From the line that contains "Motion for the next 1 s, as" to the last line of the entries, write each line out exactly; include both ends and nothing else.
START Supplied material
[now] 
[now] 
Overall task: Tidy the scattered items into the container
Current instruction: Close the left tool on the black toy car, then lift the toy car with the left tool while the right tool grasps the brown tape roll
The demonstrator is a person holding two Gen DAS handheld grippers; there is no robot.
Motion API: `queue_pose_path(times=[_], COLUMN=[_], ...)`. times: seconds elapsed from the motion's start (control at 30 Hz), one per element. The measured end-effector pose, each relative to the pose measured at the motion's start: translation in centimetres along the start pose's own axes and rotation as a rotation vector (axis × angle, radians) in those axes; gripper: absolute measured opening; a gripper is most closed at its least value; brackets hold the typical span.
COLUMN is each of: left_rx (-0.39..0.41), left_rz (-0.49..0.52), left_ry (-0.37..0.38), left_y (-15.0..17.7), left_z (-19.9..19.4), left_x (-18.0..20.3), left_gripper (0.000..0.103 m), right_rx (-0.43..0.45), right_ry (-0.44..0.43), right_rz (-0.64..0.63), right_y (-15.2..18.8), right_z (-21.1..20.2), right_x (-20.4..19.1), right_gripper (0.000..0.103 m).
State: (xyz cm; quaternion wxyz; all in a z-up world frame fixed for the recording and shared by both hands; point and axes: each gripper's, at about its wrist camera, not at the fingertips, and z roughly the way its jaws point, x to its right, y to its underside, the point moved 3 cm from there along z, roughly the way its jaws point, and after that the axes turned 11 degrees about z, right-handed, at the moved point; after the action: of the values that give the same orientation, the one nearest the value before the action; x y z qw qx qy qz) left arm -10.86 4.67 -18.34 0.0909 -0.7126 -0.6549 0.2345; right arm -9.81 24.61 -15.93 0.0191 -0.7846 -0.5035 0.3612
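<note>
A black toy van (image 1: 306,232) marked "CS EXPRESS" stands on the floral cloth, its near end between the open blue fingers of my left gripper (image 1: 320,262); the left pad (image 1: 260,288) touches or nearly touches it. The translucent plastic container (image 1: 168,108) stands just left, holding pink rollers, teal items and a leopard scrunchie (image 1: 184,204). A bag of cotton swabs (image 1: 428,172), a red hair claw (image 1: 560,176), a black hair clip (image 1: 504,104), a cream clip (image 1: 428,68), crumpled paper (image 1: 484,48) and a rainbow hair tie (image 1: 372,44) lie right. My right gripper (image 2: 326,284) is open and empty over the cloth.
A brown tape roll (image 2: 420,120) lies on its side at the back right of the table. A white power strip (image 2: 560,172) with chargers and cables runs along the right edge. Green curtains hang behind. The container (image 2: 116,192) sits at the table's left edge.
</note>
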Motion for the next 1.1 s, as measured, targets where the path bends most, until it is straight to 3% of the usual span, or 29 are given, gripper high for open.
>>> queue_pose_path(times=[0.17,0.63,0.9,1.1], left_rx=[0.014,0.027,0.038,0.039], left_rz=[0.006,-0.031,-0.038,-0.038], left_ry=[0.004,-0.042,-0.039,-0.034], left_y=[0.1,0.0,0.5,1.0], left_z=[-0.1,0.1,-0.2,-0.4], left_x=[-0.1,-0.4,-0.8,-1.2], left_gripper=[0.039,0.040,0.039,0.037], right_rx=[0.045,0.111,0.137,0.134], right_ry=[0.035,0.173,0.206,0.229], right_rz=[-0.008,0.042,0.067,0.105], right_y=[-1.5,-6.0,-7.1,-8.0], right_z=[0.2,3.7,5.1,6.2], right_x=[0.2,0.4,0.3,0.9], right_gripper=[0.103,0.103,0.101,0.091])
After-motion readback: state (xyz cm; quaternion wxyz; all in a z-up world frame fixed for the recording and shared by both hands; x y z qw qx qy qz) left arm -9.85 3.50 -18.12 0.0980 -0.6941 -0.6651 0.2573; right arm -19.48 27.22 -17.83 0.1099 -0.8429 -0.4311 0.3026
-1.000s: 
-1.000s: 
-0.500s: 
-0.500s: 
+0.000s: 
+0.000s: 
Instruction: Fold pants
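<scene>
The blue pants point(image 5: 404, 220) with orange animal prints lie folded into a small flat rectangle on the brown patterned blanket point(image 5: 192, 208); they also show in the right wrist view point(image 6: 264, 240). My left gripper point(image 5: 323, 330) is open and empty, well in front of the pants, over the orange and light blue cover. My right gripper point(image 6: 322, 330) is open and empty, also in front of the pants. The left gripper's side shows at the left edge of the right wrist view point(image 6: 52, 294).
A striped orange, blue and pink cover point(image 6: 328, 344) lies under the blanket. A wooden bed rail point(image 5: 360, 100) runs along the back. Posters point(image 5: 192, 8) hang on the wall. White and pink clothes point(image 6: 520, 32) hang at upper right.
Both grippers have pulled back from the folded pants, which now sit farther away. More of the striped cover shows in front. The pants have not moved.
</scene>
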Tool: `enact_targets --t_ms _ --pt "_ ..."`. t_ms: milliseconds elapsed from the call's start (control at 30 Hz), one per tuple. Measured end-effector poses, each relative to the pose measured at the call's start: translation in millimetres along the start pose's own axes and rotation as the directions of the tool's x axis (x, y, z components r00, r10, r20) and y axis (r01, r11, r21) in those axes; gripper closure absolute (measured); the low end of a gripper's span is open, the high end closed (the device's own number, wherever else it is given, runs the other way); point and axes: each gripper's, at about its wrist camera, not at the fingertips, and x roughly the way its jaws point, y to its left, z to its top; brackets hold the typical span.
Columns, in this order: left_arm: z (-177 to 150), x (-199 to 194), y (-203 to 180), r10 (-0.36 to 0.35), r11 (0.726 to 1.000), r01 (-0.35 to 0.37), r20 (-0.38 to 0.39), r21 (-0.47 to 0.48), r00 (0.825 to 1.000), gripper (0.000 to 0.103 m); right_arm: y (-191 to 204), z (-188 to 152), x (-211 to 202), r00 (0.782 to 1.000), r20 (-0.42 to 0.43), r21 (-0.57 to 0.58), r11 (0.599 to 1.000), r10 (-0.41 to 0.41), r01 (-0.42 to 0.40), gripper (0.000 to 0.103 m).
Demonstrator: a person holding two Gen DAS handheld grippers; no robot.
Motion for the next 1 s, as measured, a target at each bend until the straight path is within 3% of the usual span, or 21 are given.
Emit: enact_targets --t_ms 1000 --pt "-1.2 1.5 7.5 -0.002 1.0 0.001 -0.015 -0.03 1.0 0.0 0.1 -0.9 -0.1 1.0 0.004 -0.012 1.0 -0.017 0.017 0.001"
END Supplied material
# Response below
Motion for the next 1 s, as measured, a target at each bend until the straight path is within 3% of the usual span, or 21 are given.
Emit: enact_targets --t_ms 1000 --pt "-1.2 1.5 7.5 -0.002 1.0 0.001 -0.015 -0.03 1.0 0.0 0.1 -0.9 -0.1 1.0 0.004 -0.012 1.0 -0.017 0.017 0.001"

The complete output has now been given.